■ PROBLEM TO SOLVE:
Go through the listing that follows and write it out exactly. Drop the pictures.

++++++++++

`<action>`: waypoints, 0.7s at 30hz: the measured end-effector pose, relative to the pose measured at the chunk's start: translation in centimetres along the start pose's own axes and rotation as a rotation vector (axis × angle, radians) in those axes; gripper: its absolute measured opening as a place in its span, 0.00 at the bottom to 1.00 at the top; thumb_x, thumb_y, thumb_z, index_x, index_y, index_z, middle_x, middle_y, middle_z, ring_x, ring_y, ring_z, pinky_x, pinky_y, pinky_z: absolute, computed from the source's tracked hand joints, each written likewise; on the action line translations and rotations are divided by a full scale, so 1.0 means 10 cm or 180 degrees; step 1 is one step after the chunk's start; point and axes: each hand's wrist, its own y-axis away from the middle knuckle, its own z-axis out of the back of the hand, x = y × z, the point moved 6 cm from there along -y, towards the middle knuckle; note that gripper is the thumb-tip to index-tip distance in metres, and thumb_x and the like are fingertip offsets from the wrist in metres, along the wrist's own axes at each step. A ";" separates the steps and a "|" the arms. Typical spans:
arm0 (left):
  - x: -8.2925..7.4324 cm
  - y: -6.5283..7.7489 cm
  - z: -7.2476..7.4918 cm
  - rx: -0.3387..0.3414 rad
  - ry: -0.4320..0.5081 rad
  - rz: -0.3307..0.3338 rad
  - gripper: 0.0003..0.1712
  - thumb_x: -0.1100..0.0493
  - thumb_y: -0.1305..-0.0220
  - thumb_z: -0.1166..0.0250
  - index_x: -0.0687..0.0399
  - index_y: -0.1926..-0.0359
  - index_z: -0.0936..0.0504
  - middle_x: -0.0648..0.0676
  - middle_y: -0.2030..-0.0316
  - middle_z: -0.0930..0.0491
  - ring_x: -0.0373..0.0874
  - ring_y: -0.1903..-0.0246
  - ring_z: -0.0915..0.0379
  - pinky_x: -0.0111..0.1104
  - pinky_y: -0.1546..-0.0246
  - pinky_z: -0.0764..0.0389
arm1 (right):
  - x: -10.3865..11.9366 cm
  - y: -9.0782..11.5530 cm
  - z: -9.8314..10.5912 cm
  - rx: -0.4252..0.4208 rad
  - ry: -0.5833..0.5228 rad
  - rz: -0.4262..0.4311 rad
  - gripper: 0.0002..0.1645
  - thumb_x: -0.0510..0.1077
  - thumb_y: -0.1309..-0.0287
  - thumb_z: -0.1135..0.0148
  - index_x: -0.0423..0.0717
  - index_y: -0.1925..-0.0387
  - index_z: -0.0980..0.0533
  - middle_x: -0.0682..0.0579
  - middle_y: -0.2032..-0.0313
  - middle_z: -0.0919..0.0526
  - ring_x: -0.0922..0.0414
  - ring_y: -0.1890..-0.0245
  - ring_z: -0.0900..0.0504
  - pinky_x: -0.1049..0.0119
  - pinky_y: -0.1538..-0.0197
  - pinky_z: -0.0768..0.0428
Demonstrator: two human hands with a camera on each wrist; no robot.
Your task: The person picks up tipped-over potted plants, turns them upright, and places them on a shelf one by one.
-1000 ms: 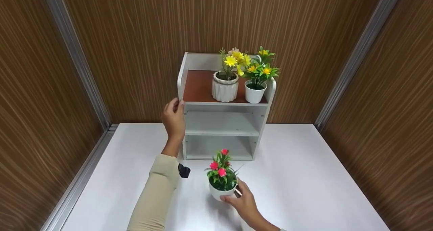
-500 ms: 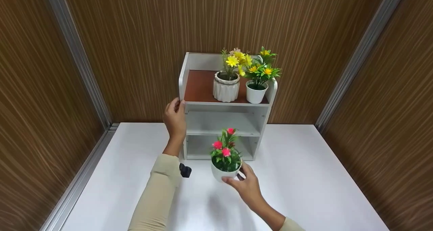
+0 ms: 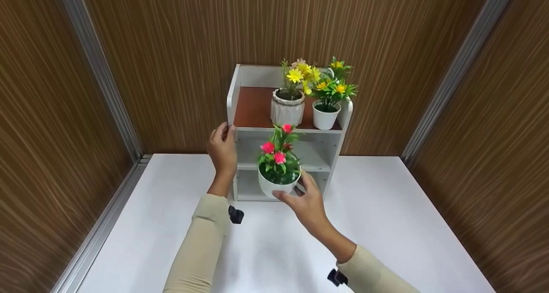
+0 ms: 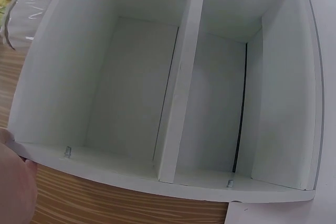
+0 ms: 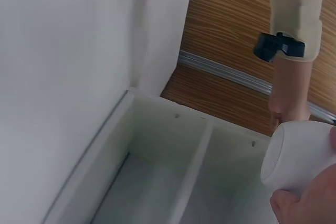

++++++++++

■ EXERCISE RESULT:
`<action>`: waypoints, 0.7s at 30hz: the measured end-effector pose, relative to the pose measured at the chunk's start: translation in centimetres along the start pose's own axes and rotation as a rotation vector (axis × angle, radians) in those axes; gripper: its absolute measured opening as a place in its span, 0.00 at the bottom to 1.00 at the top; thumb_x, thumb_y, thumb_z, index_x, index_y, index_z, middle_x, middle_y, middle_z, ring_x, ring_y, ring_z, pinky_x, pinky_y, pinky_z: absolute, computed from the source's tracked hand joints, each written likewise; on the action line translations and rotations are divided by a full scale, so 1.0 means 10 cm or 180 degrees; step 1 is one step after the chunk's start; point and axes: each hand's wrist, its own y-axis away from the middle knuckle, its own z-axis out of the back of the hand, x = y × z, the point moved 6 cm from there along -y, towards the middle knuckle; note that gripper is the thumb-tip to index-tip distance in metres, and thumb_x and the like are fingertip offsets from the wrist in metres, along the wrist's own axes at each step. A ";" separates the steps and a "|" the arms. Typical spans:
arm0 (left):
  - x: -8.2925..7.4324 cm
  - y: -6.5283..7.7489 cm
  - z: -7.2476..7.4918 cm
  - rx: -0.3387..0.3414 rad
  - ry: -0.4320..0.5081 rad
  - rz: -0.3307..0.3338 rad
  - gripper: 0.0003..0.1712
  - thumb_x: -0.1100..0.0493
  - thumb_y: -0.1305..-0.0220
  - thumb_z: -0.1166..0.0250
  - index_x: -0.0687..0.0399
  - index_y: -0.1926..-0.0359
  - index_z: -0.0936..0.0504
  - middle_x: -0.0648..0.0676
  - middle_y: -0.2030..-0.0316
  - middle_z: -0.0930..0.0491
  - ring_x: -0.0373..0.0874
  - ring_y: -0.1903..-0.0246
  - ring_z: -0.0915..0.0379
  - pinky_x: -0.0111..0.1104
  - pinky_y: -0.1546..-0.0246
  - pinky_z: -0.0764..0.0389
arm1 (right):
  - x: -10.3865..11.9366 cm
  - y: -9.0782..11.5530 cm
  - z: -9.8314..10.5912 cm
  - rx: -0.4252..0.4208 rad
  - ry: -0.5833..0.5228 rad
  - rz: -0.4262..0.4311 rad
  - gripper: 0.0002..0.1645
  - thumb_x: -0.0510..0.1077
  - thumb_y: -0.1309..-0.0287
  - thumb_z: -0.1135..0.0148
  - index_x: -0.0423..0.0717
  - index_y: -0.1925..-0.0387
  - index_z: -0.0980..0.0533
  - middle_x: -0.0682..0.0579
  - middle_y: -0.2032..-0.0313
  - middle_z: -0.0919..0.0526
  - ring_x: -0.0922..0.0414
  - ring_y: -0.1890..-0.0245
  - ring_z: -0.0900..0.0504
  - pinky_x: -0.1049..0.0119
  - pinky_y: -0.1538..-0.0197
  - pinky_z: -0.0768..0.0428
Demonstrator: two human hands with a camera on each wrist; no robot.
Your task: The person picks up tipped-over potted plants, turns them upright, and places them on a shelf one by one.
-1000 ms: 
-500 ms: 
+0 ms: 
+0 ms: 
+0 ms: 

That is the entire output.